In the same vein, there seems to be some suggestion that the BWU, led by Sir Roy Trotman, is making a huff and puff about nothing and ought to stop threatening strike action and accept the best efforts that are being put on the table by telecommunications company LIME.   
A friend of mine went so far as to say that he could not understand why the union should have any role if a company decides to send home its workers, and that if he was in charge of LIME he would have walked away from the table ever since. I was not in the frame of mind to tell my friend at that time that his thinking was myopic and backward and, really, he perhaps ought to walk a mile in the workers’ shoes before he rushed to such judgment. What do we want? A process in which employers can hire and fire as the mood hits and profit margins dip? Is this supposed to be a best practice business model?

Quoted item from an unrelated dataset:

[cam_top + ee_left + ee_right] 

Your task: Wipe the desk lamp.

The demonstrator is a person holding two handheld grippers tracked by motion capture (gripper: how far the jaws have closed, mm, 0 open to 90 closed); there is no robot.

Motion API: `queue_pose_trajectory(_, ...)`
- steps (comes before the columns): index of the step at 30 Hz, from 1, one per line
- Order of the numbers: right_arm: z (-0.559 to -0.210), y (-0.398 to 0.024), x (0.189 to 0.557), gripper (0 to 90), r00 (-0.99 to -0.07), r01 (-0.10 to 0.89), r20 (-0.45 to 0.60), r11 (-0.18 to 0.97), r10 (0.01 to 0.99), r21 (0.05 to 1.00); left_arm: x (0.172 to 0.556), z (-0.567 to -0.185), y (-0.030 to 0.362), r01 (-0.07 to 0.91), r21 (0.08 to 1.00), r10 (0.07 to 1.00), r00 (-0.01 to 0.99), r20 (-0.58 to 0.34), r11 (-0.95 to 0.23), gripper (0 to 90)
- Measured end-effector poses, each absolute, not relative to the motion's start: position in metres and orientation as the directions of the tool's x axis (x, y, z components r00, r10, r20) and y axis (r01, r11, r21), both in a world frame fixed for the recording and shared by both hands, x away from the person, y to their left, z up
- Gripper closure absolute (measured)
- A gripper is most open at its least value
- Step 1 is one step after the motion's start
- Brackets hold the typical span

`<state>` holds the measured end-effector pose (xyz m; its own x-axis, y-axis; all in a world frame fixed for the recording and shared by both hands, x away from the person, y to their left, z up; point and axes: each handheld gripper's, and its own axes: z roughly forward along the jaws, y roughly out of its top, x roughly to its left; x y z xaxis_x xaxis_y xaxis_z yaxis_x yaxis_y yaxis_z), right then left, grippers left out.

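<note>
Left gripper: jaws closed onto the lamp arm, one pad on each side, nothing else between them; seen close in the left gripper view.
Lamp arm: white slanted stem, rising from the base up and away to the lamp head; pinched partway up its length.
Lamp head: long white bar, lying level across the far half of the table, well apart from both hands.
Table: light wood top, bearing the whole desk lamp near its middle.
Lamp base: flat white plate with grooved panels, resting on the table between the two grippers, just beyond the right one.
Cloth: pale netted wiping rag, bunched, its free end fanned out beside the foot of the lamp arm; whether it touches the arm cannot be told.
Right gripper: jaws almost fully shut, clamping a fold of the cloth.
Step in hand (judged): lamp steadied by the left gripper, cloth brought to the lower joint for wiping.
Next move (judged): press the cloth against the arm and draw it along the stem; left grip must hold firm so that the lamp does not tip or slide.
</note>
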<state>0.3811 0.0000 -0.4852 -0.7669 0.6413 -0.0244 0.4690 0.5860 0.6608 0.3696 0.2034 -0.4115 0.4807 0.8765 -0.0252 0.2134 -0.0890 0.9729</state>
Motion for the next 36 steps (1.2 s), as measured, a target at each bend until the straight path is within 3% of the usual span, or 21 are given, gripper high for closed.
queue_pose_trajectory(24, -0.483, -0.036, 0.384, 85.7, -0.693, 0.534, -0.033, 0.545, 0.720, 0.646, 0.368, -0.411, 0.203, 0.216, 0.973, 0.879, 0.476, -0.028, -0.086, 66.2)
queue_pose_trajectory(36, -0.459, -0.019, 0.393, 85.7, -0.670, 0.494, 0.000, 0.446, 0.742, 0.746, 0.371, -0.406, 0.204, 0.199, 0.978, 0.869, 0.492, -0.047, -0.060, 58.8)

This sort of thinking is symptomatic of an employer class that fails to recognize that as much as they believe themselves to be the engine of growth in this country, they fail to recognize that workers are the oil that makes the engine work. True, employers make the investment and the business risk is theirs. However, employers are also responsible for the welfare of their workers in a symbiotic working relationship in which each needs the other.
Of course, businesses have to make strategic decisions and some of those, particularly in this environment, may include sending home workers. If you are a good employer that can perhaps be one of the most agonizing things for you.
A good employer, however, comes to that decision after having examined carefully the cause of poor business performance and exhausted all other options. They certainly do not lay the blame for poor performance at their employees’ feet and they certainly do not go about making decisions which would completely change the work context of the employee without at least having some discussion or informing them prior.
How soon we forget that all of the rights we enjoy – sick benefits, workers compensation, vacation with pay and so on – are rights fought for by trade unions, many of these things fought for on the picket line. Oftentimes, we fail to appreciate things because we assume they flew out of mid-air and landed in our lap. Guess what? No! Someone was the bad guy, someone fought for them.
The stock answer every time the system is challenged is that we ought not to do this or do that because it would have an impact on the economy. Somehow, the rights of workers, their families, dependents and ability or lack thereof to meet their commitments are all not part of the socio-economy. They reside somewhere on Culpepper Island.  
True, times have changed and I would be the first to say that the trade union movement has to modernize. However, when we equate that with the suggestion that it is no longer relevant and has no role to play in the current economy, we are treading on dangerous ground and perhaps playing into the hands of a system that would gleefully welcome the fall of its greatest nemesis and bulwark for the worker.
• Shantal Munro Knight is a development specialist and executive coordinator at the Caribbean Policy Development Centre.